### Task objective
Print every line of the records below exactly as it reads.

### Stored data entries
• • • • •

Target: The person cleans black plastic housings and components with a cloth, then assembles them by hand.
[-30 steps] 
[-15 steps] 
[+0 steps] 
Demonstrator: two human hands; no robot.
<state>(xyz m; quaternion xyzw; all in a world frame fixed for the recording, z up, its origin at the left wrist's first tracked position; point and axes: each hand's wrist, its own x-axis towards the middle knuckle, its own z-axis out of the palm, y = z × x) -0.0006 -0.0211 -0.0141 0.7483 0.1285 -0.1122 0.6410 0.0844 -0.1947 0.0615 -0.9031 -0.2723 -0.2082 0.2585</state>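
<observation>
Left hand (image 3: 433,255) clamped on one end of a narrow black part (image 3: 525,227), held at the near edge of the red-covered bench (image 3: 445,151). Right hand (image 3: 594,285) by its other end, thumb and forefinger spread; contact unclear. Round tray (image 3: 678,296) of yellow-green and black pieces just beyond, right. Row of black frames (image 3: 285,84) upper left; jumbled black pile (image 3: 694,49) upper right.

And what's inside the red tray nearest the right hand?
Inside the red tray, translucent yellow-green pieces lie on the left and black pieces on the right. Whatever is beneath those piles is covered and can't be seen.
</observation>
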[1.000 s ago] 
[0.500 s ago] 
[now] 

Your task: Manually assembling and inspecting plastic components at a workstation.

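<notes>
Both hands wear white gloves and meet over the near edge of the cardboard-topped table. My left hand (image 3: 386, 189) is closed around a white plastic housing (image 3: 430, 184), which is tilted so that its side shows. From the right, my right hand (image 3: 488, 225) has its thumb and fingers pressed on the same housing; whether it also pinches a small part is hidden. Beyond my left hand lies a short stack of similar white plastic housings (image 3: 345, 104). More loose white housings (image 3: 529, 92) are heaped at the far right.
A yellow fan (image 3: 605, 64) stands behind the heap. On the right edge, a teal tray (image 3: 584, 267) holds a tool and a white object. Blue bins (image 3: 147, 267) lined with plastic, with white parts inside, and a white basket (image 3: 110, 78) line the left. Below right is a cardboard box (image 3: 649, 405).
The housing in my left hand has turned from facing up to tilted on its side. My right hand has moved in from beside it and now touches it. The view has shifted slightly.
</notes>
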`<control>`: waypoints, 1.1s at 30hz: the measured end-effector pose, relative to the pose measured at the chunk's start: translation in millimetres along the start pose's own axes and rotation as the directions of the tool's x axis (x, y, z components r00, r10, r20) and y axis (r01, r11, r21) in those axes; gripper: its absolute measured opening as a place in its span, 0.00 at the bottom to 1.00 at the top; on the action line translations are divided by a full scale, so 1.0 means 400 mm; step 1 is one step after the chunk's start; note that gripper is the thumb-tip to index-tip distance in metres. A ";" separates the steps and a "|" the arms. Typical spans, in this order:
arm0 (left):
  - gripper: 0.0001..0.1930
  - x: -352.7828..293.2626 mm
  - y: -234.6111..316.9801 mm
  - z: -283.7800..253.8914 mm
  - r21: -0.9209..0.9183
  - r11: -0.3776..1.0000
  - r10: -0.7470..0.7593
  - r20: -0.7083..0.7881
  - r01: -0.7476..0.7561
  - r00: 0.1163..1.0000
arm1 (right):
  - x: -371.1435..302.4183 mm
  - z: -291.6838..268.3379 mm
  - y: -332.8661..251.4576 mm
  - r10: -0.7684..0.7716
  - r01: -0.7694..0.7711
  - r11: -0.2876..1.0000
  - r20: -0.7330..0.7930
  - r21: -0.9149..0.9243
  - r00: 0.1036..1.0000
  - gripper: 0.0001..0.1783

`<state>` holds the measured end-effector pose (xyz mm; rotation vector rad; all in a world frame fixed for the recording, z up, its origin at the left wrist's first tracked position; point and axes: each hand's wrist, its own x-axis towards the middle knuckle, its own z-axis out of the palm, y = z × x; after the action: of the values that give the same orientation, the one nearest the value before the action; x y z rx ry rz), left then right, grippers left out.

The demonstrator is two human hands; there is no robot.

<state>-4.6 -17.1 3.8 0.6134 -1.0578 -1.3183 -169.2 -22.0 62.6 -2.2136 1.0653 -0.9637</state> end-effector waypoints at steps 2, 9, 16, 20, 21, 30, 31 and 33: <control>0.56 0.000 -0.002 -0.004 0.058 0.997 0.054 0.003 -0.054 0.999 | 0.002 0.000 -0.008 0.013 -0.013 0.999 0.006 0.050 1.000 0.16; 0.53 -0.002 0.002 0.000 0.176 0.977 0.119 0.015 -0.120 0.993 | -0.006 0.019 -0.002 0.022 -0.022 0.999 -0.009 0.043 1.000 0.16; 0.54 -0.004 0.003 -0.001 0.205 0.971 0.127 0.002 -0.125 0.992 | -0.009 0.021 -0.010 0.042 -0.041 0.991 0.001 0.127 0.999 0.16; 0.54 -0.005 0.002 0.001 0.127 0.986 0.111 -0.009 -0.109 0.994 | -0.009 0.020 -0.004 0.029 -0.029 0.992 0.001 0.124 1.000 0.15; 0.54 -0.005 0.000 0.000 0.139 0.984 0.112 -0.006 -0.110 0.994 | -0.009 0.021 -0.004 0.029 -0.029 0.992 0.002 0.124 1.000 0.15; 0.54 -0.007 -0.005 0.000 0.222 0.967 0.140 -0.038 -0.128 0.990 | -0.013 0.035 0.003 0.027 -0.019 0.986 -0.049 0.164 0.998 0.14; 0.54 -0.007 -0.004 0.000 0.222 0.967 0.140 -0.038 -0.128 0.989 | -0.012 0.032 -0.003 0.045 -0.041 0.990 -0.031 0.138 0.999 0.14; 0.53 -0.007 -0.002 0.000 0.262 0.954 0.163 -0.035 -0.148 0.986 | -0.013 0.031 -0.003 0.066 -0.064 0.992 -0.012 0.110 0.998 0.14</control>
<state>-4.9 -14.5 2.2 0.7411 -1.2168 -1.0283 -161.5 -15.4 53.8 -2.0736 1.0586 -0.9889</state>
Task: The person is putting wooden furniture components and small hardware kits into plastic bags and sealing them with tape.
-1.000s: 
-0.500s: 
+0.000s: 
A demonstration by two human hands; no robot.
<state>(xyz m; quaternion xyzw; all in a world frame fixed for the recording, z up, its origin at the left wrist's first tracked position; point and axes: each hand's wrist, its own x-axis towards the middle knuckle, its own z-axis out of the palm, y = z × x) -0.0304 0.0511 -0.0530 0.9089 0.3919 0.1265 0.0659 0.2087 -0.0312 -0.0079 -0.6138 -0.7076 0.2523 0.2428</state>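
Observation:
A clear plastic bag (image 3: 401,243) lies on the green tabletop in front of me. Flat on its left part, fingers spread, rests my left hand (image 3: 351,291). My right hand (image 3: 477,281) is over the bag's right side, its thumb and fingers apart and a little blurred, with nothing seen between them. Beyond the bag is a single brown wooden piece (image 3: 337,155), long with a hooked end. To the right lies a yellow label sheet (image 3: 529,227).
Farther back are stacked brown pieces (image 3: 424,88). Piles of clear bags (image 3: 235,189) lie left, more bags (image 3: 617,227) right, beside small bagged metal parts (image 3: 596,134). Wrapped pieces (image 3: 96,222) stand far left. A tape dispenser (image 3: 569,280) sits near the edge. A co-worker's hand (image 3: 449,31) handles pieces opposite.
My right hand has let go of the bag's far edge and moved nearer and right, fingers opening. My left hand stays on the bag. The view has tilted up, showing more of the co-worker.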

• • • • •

### Expected answer
Target: The person cleans black plastic housings and components with a cloth, then assembles them by hand.
[-30 steps] 
[-15 steps] 
[+0 steps] 
Demonstrator: two human hands; no robot.
<state>(xyz m; quaternion xyzw; all in a world frame fixed for the recording, z up, its origin at the left wrist's first tracked position; point and axes: each hand's wrist, its own x-axis towards the middle knuckle, its own z-axis out of the palm, y = z × x) -0.0006 -0.0211 -0.0141 0.7483 0.1285 -0.1122 0.6410 0.0844 -0.1947 0.0615 -0.9031 -0.2723 -0.2082 0.2585</state>
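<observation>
Left hand (image 3: 433,255) clamped on one end of a narrow black part (image 3: 525,227), held at the near edge of the red-covered bench (image 3: 445,151). Right hand (image 3: 594,285) by its other end, thumb and forefinger spread; contact unclear. Round tray (image 3: 678,296) of yellow-green and black pieces just beyond, right. Row of black frames (image 3: 285,84) upper left; jumbled black pile (image 3: 694,49) upper right.

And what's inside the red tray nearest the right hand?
Inside the red tray, translucent yellow-green pieces lie on the left and black pieces on the right. Whatever is beneath those piles is covered and can't be seen.
</observation>
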[1.000 s ago] 
[0.500 s ago] 
[now] 

Your task: Manually assembling and inspecting plastic components at a workstation.

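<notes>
Both hands wear white gloves and meet over the near edge of the cardboard-topped table. My left hand (image 3: 386, 189) is closed around a white plastic housing (image 3: 430, 184), which is tilted so that its side shows. From the right, my right hand (image 3: 488, 225) has its thumb and fingers pressed on the same housing; whether it also pinches a small part is hidden. Beyond my left hand lies a short stack of similar white plastic housings (image 3: 345, 104). More loose white housings (image 3: 529, 92) are heaped at the far right.
A yellow fan (image 3: 605, 64) stands behind the heap. On the right edge, a teal tray (image 3: 584, 267) holds a tool and a white object. Blue bins (image 3: 147, 267) lined with plastic, with white parts inside, and a white basket (image 3: 110, 78) line the left. Below right is a cardboard box (image 3: 649, 405).
The housing in my left hand has turned from facing up to tilted on its side. My right hand has moved in from beside it and now touches it. The view has shifted slightly.
</notes>
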`<control>`: waypoints, 1.1s at 30hz: the measured end-effector pose, relative to the pose measured at the chunk's start: translation in millimetres along the start pose's own axes and rotation as the directions of the tool's x axis (x, y, z components r00, r10, r20) and y axis (r01, r11, r21) in those axes; gripper: its absolute measured opening as a place in its span, 0.00 at the bottom to 1.00 at the top; on the action line translations are divided by a full scale, so 1.0 means 400 mm; step 1 is one step after the chunk's start; note that gripper is the thumb-tip to index-tip distance in metres. A ";" separates the steps and a "|" the arms. Typical spans, in this order:
arm0 (left):
  - gripper: 0.0001..0.1930
  - x: -352.7828..293.2626 mm
  - y: -234.6111..316.9801 mm
  - z: -283.7800..253.8914 mm
  - r21: -0.9209..0.9183
  - r11: -0.3776..1.0000
  - r10: -0.7470..0.7593
  - r20: -0.7083..0.7881
  - r01: -0.7476..0.7561
  - r00: 0.1163..1.0000
arm1 (right):
  - x: -371.1435..302.4183 mm
  - z: -291.6838..268.3379 mm
  - y: -332.8661..251.4576 mm
  - r10: -0.7684..0.7716
  - r01: -0.7694..0.7711
  - r11: -0.2876..1.0000
  - r20: -0.7330..0.7930
  - r21: -0.9149..0.9243
  - r00: 0.1036..1.0000
  - gripper: 0.0001..0.1783

`<state>` holds the measured end-effector pose (xyz mm; rotation vector rad; all in a world frame fixed for the recording, z up, its origin at the left wrist's first tracked position; point and axes: each hand's wrist, its own x-axis towards the middle knuckle, its own z-axis out of the palm, y = z × x; after the action: of the values that give the same orientation, the one nearest the value before the action; x y z rx ry rz), left then right, grippers left out.

The demonstrator is two human hands; there is no robot.

<state>-4.6 -17.1 3.8 0.6134 -1.0578 -1.3183 -169.2 -22.0 62.6 -2.2136 1.0653 -0.9637</state> end-effector waypoints at steps 2, 9, 16, 20, 21, 30, 31 and 33: <control>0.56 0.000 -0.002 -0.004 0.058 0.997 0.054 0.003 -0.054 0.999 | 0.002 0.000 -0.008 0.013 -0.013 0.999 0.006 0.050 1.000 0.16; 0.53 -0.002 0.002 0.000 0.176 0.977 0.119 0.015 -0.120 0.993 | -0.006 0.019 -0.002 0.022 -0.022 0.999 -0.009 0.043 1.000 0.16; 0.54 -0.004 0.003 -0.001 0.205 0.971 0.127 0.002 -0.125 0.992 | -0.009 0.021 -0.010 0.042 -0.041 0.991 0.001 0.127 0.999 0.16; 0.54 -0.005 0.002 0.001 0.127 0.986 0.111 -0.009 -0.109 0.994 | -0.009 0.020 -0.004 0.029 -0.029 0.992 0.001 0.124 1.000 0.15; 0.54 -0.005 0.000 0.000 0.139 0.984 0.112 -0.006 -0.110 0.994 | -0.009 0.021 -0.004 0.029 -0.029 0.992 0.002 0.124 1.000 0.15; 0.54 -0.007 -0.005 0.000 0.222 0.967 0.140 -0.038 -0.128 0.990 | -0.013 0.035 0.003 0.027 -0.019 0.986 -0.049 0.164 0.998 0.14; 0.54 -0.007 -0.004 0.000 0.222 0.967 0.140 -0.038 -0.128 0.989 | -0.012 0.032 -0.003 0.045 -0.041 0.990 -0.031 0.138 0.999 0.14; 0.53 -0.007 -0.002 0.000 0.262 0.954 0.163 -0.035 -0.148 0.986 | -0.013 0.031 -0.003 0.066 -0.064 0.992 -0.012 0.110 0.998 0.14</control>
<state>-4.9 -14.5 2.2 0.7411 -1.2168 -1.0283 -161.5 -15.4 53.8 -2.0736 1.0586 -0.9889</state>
Task: The person is putting wooden furniture components and small hardware kits into plastic bags and sealing them with tape.
-1.000s: 
-0.500s: 
+0.000s: 
A demonstration by two human hands; no robot.
<state>(xyz m; quaternion xyzw; all in a world frame fixed for the recording, z up, its origin at the left wrist's first tracked position; point and axes: each hand's wrist, its own x-axis towards the middle knuckle, its own z-axis out of the palm, y = z × x) -0.0304 0.0511 -0.0530 0.9089 0.3919 0.1265 0.0659 0.2087 -0.0312 -0.0079 -0.6138 -0.7076 0.2523 0.2428</state>
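Observation:
A clear plastic bag (image 3: 401,243) lies on the green tabletop in front of me. Flat on its left part, fingers spread, rests my left hand (image 3: 351,291). My right hand (image 3: 477,281) is over the bag's right side, its thumb and fingers apart and a little blurred, with nothing seen between them. Beyond the bag is a single brown wooden piece (image 3: 337,155), long with a hooked end. To the right lies a yellow label sheet (image 3: 529,227).
Farther back are stacked brown pieces (image 3: 424,88). Piles of clear bags (image 3: 235,189) lie left, more bags (image 3: 617,227) right, beside small bagged metal parts (image 3: 596,134). Wrapped pieces (image 3: 96,222) stand far left. A tape dispenser (image 3: 569,280) sits near the edge. A co-worker's hand (image 3: 449,31) handles pieces opposite.
My right hand has let go of the bag's far edge and moved nearer and right, fingers opening. My left hand stays on the bag. The view has tilted up, showing more of the co-worker.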

No more output will be added to the exercise.